Additionally, he said the company has strengthened its approach to understanding and evaluating climate risk as a key risk to its business.

“We have adopted a new Board-approved Climate Change Policy and have advanced a major component of our decarbonisation strategy: eliminating routine flaring by the end of 2024 through our Flares Out initiative, which is six years ahead of Nigerian regulatory requirements and the World Bank’s initiative to achieve Zero Routine Flaring by 2030.

These steps, he said form part of a transition plan that will align the business strategy with the overarching goal of the Paris Agreement to limit mean global temperature rise to well below 2°C and contribute to supporting Nigeria’s pathway to achieving carbon neutrality by 2060.

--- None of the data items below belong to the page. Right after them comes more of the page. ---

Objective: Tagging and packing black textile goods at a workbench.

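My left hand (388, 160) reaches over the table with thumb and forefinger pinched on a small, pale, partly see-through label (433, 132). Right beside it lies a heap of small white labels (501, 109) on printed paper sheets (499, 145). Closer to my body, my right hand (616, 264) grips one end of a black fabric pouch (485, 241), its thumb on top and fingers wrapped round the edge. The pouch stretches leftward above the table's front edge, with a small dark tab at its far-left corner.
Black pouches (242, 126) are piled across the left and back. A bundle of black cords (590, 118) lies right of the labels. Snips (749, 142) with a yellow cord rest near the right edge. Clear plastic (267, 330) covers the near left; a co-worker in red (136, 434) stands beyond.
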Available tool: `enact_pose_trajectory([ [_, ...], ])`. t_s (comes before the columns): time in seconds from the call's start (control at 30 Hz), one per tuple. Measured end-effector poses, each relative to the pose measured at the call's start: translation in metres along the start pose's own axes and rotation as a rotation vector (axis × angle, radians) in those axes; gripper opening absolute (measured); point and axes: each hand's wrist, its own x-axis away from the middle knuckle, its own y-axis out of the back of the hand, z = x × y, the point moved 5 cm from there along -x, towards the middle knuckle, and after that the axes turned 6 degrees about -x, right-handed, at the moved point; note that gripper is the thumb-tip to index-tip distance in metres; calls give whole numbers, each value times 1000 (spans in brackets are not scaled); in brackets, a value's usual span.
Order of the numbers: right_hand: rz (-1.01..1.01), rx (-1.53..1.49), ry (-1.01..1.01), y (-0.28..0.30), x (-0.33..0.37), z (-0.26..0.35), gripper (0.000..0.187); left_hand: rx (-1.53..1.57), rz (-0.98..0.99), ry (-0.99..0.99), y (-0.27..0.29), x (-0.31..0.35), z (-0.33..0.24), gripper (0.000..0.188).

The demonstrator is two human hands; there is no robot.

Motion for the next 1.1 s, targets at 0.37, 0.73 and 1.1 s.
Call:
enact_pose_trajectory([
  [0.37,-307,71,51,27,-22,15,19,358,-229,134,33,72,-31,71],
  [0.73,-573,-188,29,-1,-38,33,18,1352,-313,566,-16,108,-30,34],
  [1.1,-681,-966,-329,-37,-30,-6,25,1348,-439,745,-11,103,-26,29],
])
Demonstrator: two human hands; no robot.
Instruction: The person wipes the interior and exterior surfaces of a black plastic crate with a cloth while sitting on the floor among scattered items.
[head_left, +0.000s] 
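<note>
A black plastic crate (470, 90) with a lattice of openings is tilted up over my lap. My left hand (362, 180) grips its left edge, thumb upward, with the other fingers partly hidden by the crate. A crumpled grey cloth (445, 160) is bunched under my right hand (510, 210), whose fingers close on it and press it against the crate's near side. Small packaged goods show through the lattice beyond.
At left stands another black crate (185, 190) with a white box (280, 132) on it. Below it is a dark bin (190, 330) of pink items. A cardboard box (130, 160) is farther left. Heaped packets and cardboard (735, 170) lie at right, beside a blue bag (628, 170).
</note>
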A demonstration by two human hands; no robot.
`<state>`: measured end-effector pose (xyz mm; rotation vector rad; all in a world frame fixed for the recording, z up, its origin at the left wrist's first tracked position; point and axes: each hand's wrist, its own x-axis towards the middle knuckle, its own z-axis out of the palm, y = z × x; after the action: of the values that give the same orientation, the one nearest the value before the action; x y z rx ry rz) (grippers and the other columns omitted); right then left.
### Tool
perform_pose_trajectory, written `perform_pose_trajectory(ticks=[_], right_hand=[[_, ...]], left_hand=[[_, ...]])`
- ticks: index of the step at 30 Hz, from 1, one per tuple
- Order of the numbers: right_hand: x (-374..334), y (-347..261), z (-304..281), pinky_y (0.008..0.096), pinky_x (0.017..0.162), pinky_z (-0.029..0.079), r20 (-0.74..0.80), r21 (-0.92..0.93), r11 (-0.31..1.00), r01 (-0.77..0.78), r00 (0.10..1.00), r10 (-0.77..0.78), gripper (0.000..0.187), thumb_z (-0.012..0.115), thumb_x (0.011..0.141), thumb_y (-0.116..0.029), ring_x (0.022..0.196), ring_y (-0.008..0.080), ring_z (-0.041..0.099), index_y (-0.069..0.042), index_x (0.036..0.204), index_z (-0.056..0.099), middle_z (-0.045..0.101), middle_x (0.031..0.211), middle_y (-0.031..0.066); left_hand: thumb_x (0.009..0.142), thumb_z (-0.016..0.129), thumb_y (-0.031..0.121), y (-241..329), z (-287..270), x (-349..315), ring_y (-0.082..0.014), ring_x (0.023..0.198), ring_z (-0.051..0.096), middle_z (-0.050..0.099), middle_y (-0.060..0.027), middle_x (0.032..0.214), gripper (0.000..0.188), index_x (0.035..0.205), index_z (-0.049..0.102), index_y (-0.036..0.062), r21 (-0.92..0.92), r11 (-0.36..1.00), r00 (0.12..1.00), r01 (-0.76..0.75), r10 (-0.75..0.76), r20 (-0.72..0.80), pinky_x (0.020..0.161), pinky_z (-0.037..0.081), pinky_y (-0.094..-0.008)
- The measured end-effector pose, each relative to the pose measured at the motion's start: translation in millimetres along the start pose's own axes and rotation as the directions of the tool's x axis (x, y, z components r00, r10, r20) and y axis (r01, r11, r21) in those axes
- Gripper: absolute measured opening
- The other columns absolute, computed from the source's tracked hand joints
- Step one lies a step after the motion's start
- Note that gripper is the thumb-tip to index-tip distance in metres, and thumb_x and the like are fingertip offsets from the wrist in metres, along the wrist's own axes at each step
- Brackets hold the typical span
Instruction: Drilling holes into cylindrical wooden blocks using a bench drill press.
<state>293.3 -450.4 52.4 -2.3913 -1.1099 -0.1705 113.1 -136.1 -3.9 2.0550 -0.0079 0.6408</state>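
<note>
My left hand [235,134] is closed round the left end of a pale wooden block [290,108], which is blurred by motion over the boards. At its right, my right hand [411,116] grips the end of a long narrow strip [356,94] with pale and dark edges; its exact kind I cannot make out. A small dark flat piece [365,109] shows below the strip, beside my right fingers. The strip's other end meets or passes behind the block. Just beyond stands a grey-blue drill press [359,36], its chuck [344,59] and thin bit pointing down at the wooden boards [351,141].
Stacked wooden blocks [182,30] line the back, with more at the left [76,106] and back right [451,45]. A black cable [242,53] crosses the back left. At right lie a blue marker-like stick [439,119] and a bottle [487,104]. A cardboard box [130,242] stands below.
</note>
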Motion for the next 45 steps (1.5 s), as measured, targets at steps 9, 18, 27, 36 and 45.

He added that the plan is subject to evaluation, approval and oversight of its board and management teams and is underpinned by actionable, specific initiatives for decarbonising operations and increasing the overall sustainability of its business model.

In accordance with guidance provided by the Taskforce on Climate-related Financial Disclosures, and as required under the terms of our listing on the London Stock Exchange, the chairman announced that the company had published its first Climate Risk and Resilience Report, which is a separate and comprehensive document that outlines its approach to climate change risk.

Omiyi also stated that the firm started the year on a strong footing, with working interest production of 29,078 barrels of oil per day (bopd) and 30,338bopd in Q1-2022 and Q2-2022 respectively,

“However, he added that production for the third quarter was impacted negatively by evacuation problems at the Forcados Oil Terminal (FOT), not being available for a period.

“Thankfully, the much-delayed launch of the Amukpe-Escravos Pipeline (AEP) provided some relief as we were able to flow c.10,100bopd (working interest production) during the period.

“The AEP is now a major export route for our largest assets at OMLs 4, 38 and 41. As a result, our reliance on the Trans Forcados Pipeline and FOT is significantly lower, reducing risks of downtime while providing a solid base for stronger export volumes and revenues,” he said.

Chief Operating Officer of the company, Samson Ezugworie, said as part of its drive to become a leading supplier of lower carbon and renewable energy, the company is currently exploring ways to expand into new and exciting markets.

According to him, the first target is to provide more gas for Nigeria’s power sector and reduce the country’s reliance on imported diesel fuel, which is highly carbon intensive and a drain on the nation’s wealth.

“We will also look at hybrid systems where we install solar or other renewable technology alongside gas, which will provide baseload power at all times.”

President of NewDimension Shareholders Association, Patrick Ajudua lauded the company for increasing their value on investment through the special dividend of 5 cents, in addition to the final dividend of 2.5 cents, bringing the total to 15 cents.

“We are, indeed, very grateful and we appreciate the Board for being consistent in dividend payment and ensuring a generous reward to the shareholders at a very difficult time, when most companies are even finding it difficult to maintain profitability.”

Also speaking, the president, Noble Shareholders Solidarity Association, Matthew Akinlade commended the company on its improved performance in 2022 financial year, noting that the company’s ability to put its cost under control smenhanced its overall performance.